What is expected:
Across the entries below, how many lines have the word "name" in them? Respond with only the number.

Extracted data:
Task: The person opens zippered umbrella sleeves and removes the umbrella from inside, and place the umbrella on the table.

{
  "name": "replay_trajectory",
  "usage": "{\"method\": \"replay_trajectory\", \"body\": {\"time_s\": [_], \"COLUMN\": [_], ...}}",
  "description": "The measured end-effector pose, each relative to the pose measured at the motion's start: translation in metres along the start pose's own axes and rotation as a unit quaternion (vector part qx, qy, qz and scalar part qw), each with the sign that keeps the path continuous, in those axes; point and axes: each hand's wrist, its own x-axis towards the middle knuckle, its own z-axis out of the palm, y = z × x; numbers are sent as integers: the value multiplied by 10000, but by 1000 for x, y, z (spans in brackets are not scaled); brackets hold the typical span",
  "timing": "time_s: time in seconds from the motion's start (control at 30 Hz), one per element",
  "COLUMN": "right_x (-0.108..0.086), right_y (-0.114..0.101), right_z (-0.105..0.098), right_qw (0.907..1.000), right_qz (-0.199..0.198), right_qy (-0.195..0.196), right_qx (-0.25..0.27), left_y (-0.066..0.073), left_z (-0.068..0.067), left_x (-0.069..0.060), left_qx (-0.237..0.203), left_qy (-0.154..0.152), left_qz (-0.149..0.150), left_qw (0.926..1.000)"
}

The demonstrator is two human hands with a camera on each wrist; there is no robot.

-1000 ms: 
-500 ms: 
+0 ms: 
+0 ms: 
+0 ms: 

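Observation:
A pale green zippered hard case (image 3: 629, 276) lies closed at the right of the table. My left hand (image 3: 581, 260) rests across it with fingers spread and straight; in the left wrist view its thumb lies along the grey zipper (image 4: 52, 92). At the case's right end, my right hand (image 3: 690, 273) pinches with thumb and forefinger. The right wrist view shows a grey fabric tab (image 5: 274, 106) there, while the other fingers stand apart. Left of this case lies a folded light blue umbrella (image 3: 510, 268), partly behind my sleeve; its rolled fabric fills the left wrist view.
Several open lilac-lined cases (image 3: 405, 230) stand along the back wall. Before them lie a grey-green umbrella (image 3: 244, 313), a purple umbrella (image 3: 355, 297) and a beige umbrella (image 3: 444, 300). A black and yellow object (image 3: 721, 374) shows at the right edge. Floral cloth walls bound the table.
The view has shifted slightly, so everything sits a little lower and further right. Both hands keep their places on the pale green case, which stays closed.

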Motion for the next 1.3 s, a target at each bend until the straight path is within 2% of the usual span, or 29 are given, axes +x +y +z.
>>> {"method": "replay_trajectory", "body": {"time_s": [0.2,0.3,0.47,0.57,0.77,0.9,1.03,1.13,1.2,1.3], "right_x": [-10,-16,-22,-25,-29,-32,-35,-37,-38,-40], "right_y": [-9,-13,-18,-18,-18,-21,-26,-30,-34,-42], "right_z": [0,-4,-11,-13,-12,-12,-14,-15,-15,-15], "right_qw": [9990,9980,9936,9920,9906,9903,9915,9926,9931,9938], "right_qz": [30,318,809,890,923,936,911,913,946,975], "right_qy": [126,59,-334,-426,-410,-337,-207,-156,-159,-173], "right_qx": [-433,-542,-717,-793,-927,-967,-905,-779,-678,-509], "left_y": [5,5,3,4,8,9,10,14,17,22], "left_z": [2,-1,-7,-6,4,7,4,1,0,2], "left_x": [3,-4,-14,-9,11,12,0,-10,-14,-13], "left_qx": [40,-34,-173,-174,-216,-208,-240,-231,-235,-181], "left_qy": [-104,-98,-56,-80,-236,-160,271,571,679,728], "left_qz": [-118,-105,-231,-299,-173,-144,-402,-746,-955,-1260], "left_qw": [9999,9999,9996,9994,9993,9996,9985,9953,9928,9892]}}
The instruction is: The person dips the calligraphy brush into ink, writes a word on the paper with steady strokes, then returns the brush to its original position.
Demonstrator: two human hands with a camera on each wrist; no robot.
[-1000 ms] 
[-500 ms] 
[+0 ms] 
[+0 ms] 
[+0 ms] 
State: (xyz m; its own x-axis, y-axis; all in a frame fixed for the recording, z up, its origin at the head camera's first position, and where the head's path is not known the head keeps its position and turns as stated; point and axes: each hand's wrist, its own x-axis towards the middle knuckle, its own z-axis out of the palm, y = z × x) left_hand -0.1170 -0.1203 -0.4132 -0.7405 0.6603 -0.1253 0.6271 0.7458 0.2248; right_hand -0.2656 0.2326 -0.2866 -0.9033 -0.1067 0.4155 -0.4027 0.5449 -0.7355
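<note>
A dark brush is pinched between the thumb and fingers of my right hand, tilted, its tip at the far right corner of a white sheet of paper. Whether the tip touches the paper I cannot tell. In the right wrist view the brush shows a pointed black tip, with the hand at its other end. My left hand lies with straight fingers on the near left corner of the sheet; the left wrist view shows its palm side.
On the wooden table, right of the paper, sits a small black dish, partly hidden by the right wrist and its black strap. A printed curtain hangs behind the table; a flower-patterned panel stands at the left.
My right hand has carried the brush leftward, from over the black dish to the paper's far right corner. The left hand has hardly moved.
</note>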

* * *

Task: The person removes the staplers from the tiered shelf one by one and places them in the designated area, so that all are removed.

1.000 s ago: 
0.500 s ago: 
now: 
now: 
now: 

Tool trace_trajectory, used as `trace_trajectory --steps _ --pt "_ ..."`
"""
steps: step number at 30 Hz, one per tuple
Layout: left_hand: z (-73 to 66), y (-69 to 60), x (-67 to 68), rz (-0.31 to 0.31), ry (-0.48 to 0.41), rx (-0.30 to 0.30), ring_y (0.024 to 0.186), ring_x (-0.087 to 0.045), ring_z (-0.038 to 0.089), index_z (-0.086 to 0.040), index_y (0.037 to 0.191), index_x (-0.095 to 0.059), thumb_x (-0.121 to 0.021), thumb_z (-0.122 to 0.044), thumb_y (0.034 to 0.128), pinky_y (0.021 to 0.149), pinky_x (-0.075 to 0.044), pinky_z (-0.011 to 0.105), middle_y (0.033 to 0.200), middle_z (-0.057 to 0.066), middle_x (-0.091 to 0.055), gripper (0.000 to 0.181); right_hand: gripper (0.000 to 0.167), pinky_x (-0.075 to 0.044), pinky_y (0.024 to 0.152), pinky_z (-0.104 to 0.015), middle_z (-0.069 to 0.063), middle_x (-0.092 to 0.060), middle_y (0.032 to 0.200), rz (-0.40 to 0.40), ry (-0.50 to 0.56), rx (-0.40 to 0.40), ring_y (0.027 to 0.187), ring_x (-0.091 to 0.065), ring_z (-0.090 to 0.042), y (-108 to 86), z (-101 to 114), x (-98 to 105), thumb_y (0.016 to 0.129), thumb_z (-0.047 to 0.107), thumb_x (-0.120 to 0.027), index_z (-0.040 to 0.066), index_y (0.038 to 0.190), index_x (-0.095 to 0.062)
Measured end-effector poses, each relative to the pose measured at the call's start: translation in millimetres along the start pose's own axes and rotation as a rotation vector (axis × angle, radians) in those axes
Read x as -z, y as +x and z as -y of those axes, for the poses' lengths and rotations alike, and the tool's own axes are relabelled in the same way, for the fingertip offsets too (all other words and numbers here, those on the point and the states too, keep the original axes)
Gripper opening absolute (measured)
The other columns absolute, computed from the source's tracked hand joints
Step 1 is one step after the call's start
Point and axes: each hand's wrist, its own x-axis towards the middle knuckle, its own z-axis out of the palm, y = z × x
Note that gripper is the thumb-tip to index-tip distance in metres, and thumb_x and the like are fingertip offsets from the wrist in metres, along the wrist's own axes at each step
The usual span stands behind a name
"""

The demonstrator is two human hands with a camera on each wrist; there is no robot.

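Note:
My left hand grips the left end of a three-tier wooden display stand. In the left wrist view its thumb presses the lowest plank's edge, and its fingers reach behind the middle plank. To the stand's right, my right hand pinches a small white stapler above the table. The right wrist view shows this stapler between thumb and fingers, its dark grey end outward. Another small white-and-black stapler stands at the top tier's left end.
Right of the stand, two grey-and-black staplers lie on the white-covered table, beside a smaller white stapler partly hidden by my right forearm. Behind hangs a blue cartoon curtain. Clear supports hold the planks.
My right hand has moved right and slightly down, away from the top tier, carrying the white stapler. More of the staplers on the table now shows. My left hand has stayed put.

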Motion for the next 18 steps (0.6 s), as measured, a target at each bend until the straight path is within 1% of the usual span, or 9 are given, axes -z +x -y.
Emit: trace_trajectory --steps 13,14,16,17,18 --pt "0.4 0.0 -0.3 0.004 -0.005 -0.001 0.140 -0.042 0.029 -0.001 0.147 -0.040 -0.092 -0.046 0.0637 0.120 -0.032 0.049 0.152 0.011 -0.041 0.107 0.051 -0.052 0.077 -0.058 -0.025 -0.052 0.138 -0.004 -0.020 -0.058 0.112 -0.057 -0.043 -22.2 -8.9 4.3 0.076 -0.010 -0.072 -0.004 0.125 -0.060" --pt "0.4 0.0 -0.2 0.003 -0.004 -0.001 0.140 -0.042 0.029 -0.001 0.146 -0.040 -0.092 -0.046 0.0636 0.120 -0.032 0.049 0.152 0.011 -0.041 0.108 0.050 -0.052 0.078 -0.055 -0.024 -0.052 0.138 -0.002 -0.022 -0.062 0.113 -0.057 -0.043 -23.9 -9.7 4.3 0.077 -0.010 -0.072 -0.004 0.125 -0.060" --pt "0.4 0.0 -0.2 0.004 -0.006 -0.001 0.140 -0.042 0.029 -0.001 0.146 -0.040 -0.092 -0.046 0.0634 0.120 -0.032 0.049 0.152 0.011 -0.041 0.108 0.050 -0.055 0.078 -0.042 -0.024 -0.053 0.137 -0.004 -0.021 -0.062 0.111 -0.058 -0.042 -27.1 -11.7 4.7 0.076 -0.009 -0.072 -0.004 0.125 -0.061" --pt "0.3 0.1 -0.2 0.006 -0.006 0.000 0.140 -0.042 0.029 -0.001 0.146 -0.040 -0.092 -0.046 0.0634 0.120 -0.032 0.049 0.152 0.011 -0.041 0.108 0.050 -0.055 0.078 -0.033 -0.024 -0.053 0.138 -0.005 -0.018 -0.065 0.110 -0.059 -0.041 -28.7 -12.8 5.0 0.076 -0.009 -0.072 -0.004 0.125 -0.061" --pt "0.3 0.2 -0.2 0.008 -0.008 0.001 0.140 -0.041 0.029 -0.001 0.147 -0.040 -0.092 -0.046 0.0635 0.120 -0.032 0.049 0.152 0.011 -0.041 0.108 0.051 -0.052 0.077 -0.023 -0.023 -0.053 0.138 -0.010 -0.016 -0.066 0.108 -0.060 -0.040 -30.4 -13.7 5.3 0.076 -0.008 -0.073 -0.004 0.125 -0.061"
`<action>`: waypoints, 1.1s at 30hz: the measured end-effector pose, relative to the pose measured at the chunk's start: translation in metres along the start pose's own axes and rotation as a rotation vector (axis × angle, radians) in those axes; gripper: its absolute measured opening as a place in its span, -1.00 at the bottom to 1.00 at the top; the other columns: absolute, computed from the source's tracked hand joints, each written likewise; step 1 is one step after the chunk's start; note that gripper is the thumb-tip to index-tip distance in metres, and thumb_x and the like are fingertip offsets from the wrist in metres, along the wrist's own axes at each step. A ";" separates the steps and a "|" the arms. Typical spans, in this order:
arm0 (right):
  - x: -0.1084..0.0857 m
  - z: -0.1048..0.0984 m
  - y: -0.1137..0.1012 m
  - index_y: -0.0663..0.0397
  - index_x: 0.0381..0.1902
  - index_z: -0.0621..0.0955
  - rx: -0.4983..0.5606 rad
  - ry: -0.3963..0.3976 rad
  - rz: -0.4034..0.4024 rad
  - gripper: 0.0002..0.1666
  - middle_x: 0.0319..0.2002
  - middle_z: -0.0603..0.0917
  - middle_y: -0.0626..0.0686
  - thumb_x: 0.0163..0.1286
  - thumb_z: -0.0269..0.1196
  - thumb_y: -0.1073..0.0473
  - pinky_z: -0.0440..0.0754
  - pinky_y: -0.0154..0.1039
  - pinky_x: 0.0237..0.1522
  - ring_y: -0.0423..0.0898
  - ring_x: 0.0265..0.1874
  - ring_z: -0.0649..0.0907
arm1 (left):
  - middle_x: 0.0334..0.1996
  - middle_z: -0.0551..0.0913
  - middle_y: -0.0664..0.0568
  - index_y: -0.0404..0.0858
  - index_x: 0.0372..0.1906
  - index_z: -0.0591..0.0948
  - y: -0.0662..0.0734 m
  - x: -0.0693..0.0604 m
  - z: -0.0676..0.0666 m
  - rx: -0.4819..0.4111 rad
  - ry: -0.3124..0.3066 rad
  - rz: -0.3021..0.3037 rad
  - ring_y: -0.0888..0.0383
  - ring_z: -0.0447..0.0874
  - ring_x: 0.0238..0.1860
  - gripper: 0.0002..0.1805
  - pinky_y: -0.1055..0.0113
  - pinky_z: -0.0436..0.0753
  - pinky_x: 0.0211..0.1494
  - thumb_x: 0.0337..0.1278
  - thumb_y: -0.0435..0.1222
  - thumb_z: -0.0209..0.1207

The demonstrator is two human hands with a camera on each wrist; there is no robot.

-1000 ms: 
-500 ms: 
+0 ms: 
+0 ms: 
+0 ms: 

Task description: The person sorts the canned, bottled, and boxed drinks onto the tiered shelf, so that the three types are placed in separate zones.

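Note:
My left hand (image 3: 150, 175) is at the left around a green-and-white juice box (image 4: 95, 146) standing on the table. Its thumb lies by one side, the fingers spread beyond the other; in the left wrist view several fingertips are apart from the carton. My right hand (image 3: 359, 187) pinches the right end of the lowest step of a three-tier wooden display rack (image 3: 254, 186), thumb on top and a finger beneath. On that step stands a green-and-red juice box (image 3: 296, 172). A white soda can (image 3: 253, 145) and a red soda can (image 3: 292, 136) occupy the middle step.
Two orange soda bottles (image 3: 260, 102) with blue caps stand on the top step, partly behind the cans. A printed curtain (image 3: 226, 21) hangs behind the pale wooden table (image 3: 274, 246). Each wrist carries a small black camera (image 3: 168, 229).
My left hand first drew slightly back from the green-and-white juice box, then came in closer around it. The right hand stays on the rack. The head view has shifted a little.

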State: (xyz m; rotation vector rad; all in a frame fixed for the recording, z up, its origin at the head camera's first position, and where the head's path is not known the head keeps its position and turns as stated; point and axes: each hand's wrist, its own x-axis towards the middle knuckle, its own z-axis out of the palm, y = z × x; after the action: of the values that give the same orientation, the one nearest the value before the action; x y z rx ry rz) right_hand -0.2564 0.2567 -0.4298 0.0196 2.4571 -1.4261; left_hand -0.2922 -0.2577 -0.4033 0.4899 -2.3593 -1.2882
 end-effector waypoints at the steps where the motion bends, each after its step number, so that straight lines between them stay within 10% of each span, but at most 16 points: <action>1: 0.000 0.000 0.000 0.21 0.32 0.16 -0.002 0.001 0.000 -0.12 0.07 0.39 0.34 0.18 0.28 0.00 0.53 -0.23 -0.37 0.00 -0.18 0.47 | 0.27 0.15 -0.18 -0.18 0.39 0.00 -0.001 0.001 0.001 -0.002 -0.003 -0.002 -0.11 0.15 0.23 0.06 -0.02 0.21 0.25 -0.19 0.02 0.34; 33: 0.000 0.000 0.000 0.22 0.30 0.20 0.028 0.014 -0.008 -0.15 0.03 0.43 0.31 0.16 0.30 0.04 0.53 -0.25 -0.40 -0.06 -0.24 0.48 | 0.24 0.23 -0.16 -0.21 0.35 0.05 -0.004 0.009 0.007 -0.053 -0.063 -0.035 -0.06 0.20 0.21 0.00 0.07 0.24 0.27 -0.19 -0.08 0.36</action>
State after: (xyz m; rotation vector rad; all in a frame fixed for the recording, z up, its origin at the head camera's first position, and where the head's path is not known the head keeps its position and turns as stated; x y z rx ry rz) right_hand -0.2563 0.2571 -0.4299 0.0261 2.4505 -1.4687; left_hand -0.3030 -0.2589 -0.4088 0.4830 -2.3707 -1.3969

Written reply:
2